= Problem details =
Read the records below and report each line in which "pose" occurs.

START Records

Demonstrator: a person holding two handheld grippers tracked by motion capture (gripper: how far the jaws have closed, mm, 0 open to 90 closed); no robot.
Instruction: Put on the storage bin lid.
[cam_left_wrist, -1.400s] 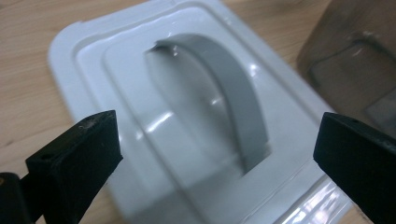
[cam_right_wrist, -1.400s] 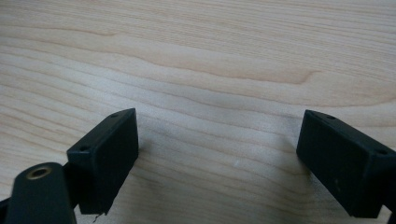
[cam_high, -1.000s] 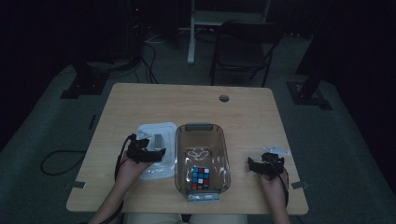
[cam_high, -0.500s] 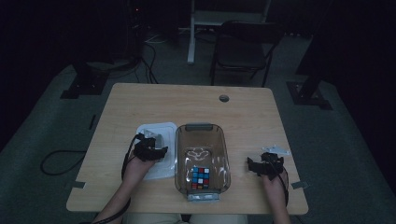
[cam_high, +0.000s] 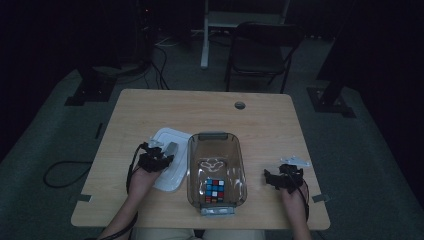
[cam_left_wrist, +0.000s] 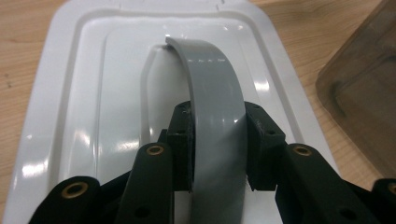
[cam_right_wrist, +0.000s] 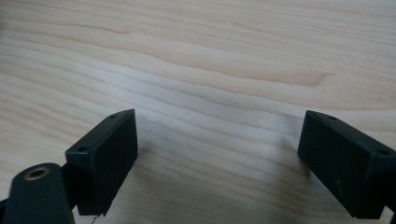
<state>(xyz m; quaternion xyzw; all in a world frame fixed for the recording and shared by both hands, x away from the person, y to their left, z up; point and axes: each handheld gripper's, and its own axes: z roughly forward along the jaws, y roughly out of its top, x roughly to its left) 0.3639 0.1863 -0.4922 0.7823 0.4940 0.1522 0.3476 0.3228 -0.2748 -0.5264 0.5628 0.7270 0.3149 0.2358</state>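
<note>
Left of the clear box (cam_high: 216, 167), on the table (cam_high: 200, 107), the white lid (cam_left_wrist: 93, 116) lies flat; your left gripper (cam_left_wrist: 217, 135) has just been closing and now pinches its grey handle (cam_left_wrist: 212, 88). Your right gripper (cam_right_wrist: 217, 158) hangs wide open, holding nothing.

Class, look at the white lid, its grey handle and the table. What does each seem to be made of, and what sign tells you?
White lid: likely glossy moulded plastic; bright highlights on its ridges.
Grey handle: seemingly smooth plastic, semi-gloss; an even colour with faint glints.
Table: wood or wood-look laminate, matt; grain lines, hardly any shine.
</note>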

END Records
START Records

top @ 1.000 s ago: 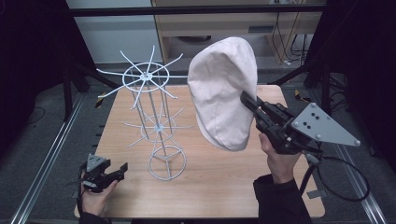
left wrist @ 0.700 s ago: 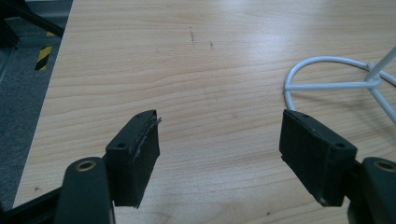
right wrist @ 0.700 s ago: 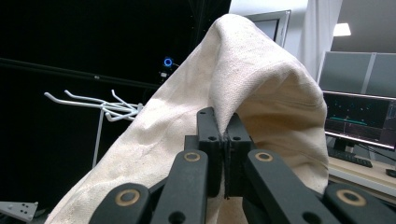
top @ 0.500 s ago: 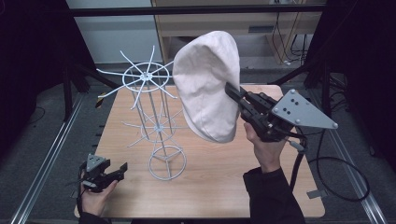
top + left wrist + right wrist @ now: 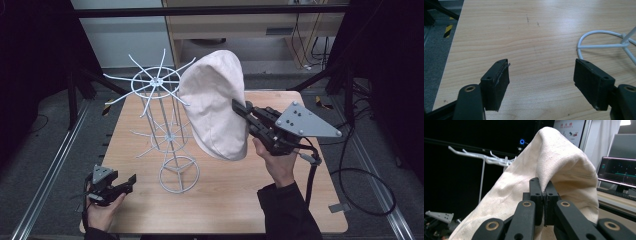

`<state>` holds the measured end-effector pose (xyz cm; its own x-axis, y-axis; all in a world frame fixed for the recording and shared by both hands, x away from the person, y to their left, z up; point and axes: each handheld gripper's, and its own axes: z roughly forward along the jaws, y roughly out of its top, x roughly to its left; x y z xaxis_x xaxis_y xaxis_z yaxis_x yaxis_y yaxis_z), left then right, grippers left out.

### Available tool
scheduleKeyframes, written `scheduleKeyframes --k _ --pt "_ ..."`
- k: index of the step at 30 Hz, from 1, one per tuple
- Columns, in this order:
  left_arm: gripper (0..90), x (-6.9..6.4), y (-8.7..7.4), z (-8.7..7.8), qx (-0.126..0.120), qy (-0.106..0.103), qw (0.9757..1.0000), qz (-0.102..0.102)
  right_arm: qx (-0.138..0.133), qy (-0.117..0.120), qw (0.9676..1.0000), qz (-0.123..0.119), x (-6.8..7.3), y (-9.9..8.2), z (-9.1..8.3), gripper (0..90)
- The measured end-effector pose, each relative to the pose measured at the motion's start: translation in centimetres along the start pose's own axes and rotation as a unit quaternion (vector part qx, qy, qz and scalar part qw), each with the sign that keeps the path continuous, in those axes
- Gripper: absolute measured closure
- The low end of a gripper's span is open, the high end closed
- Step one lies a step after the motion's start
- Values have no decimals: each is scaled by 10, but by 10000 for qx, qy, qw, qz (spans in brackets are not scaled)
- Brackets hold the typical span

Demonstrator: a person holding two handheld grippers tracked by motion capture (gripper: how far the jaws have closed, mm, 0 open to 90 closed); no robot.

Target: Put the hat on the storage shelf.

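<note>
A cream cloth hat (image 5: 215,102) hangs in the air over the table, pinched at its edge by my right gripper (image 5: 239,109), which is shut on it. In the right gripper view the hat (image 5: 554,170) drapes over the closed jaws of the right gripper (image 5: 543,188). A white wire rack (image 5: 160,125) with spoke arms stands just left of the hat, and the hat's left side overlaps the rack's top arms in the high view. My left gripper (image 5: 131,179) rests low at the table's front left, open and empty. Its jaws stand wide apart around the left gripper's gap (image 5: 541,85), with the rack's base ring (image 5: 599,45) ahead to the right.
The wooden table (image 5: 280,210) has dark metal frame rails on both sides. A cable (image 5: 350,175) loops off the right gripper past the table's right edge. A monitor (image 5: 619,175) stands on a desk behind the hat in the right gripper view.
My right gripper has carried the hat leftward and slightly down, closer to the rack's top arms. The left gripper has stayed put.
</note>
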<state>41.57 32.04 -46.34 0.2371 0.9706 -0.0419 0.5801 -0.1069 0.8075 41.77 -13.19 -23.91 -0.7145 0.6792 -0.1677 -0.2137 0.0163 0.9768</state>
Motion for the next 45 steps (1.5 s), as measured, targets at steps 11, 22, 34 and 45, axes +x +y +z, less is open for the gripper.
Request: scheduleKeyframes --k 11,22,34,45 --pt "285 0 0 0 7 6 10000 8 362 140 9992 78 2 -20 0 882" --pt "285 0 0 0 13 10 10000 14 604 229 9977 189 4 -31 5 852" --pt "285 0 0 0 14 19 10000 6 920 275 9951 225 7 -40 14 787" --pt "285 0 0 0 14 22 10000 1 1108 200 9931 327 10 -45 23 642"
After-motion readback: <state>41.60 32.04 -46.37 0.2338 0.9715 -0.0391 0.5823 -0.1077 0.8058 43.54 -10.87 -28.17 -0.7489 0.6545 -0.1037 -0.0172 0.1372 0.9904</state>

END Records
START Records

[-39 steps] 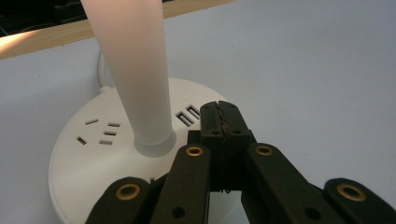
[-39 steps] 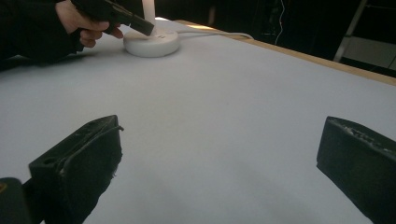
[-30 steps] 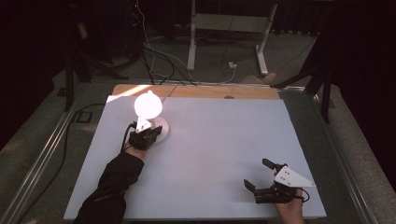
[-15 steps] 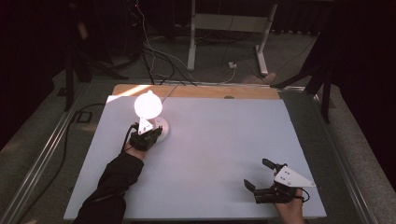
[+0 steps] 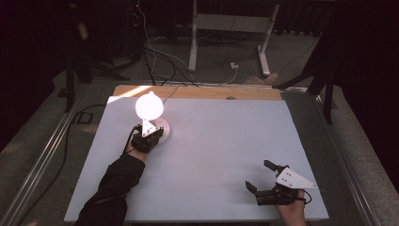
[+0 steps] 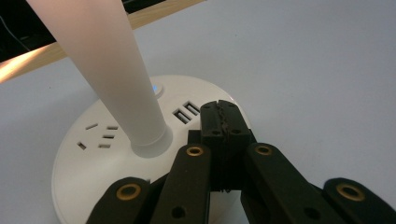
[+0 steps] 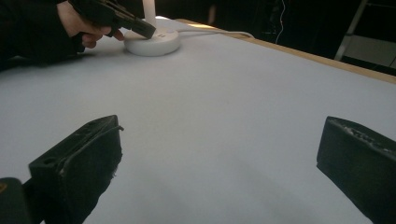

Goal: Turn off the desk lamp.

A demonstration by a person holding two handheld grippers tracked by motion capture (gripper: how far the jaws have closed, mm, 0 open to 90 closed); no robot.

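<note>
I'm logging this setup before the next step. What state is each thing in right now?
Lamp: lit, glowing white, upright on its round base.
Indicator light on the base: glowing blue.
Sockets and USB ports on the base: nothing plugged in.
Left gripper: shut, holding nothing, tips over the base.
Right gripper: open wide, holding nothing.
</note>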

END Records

= Exercise response =
`<state>` holds the measured end-effector pose (xyz cm; its own x-axis, y-axis; all in a world frame fixed for the recording and shared by both hands, x away from the person, y to their left, z up; point and axes: each handheld gripper's, and its own axes: z roughly forward along the jaws, y roughly out of its top, x roughly to its left; x y z xaxis_x xaxis_y xaxis_z yaxis_x yaxis_y yaxis_z), left then right, grippers left out.
- The measured end-effector pose, each relative to the pose measured at the motion's start: translation in centimetres along the start pose's own axes and rotation as a unit quaternion (vector part qx, qy, qz and scalar part qw), each with the sign that keeps the path continuous, in those axes

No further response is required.